Formulas now spill results into many cells automatically:

=UNIQUE(A2:A100)               → list distinct values
=SORT(A2:A100, 1, -1)          → sort descending
=FILTER(A2:C100, B2:B100="IN") → sub-table where country = IN
=LET(rate, VLOOKUP(B2, rates, 2, FALSE), price * (1 + rate))

These replace fragile array formulas (Ctrl+Shift+Enter) and read top-to-bottom like real code.

Advanced: Errors & Auditing

#DIV/0!     → dividing by 0 / blank
#N/A        → lookup failed
#REF!       → reference deleted
#VALUE!     → wrong type (text where number expected)
#NAME?      → misspelled function or named range

=IFERROR(VLOOKUP(...), "Not found") =IFNA(XLOOKUP(...), "Missing")

Use Trace Precedents / Trace Dependents (Formulas tab) to see which cells flow into a formula — invaluable for debugging inherited spreadsheets.

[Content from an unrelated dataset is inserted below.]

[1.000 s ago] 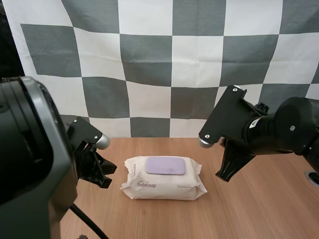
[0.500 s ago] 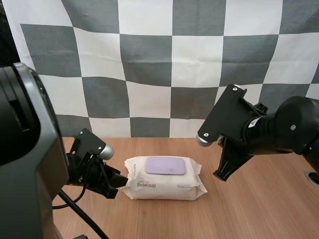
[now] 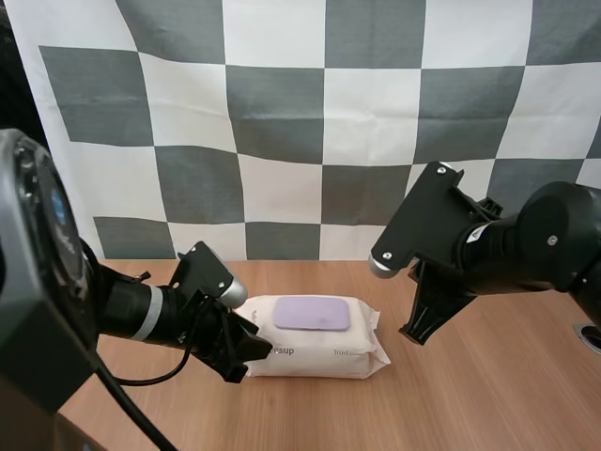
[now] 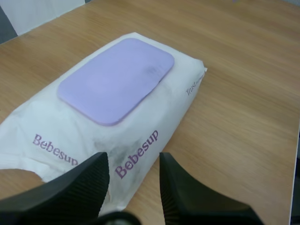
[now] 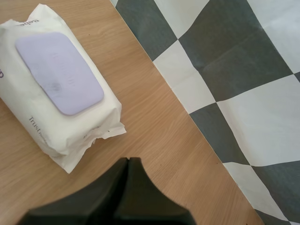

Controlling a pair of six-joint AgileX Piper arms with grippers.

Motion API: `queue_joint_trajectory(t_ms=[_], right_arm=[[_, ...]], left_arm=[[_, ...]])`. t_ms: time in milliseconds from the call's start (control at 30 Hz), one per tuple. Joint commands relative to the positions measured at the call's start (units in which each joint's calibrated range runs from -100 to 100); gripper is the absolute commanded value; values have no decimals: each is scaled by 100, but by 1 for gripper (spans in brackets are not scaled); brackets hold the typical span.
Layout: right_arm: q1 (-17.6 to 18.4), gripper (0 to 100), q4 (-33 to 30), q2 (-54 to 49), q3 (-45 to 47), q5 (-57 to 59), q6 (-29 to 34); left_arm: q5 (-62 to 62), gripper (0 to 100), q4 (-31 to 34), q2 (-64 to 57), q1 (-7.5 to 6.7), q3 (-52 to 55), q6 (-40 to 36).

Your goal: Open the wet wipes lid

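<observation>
- lying where, the pack of wet wipes (image 3: 324,349)?
- flat on the wooden counter (image 3: 488,395), between the two arms. its long side runs left to right, and its lilac lid (image 3: 312,313) faces up, closed flush.
- and the left hand (image 3: 246,349)?
- low at the pack's near left corner, its two fingers spread apart. from its wrist view the tips hang just over the near edge by the "bebesup" print. whether they touch the wrapper i cannot tell.
- the right hand (image 3: 420,331)?
- raised off the pack's right end and apart from it, with its fingers pressed together into one dark wedge pointing down at the counter. from its wrist view the crimped right end of the pack lies just beyond the tip.
</observation>
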Motion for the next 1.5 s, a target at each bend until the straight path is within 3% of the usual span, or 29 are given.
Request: queue_joint_trajectory(t_ms=[0,200,567,1067,1467], right_arm=[[0,0,-2,-3,2,14,-1],[0,0,-2,-3,2,14,-1],[0,0,-2,-3,2,14,-1],[0,0,-2,-3,2,54,-8],[0,0,-2,-3,2,54,-8]], left_arm=[[-639,59,-2,-4,-49,1,-15],[-1476,59,-122,8,-49,1,26],[-572,59,-313,8,-49,1,94],[-790,59,-429,968,-49,-38,94],[-639,57,-688,1009,-59,-79,94]])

Advanced: Tables, Named Ranges, Structured References

Convert your data range to a Table (Ctrl+T). Then formulas become self-documenting:

=SUMIFS(Sales[Amount], Sales[Region], "North")

Tables auto-expand, named ranges replace cryptic $D$1:$D$10000, and pivot tables / charts pointing at a Table refresh cleanly.

Practice Path

1. Build a sales sheet with 200 rows; compute totals, averages, top-5 per region using SUMIFS + SORT + FILTER. 2. Replace one nested IF chain with IFS and one VLOOKUP with XLOOKUP. 3. Add an input cell for tax rate and reference it everywhere with $D$1 — change it once, watch the whole sheet recompute. 4. Convert the data to a Table, name the ranges, rebuild a key formula using structured references.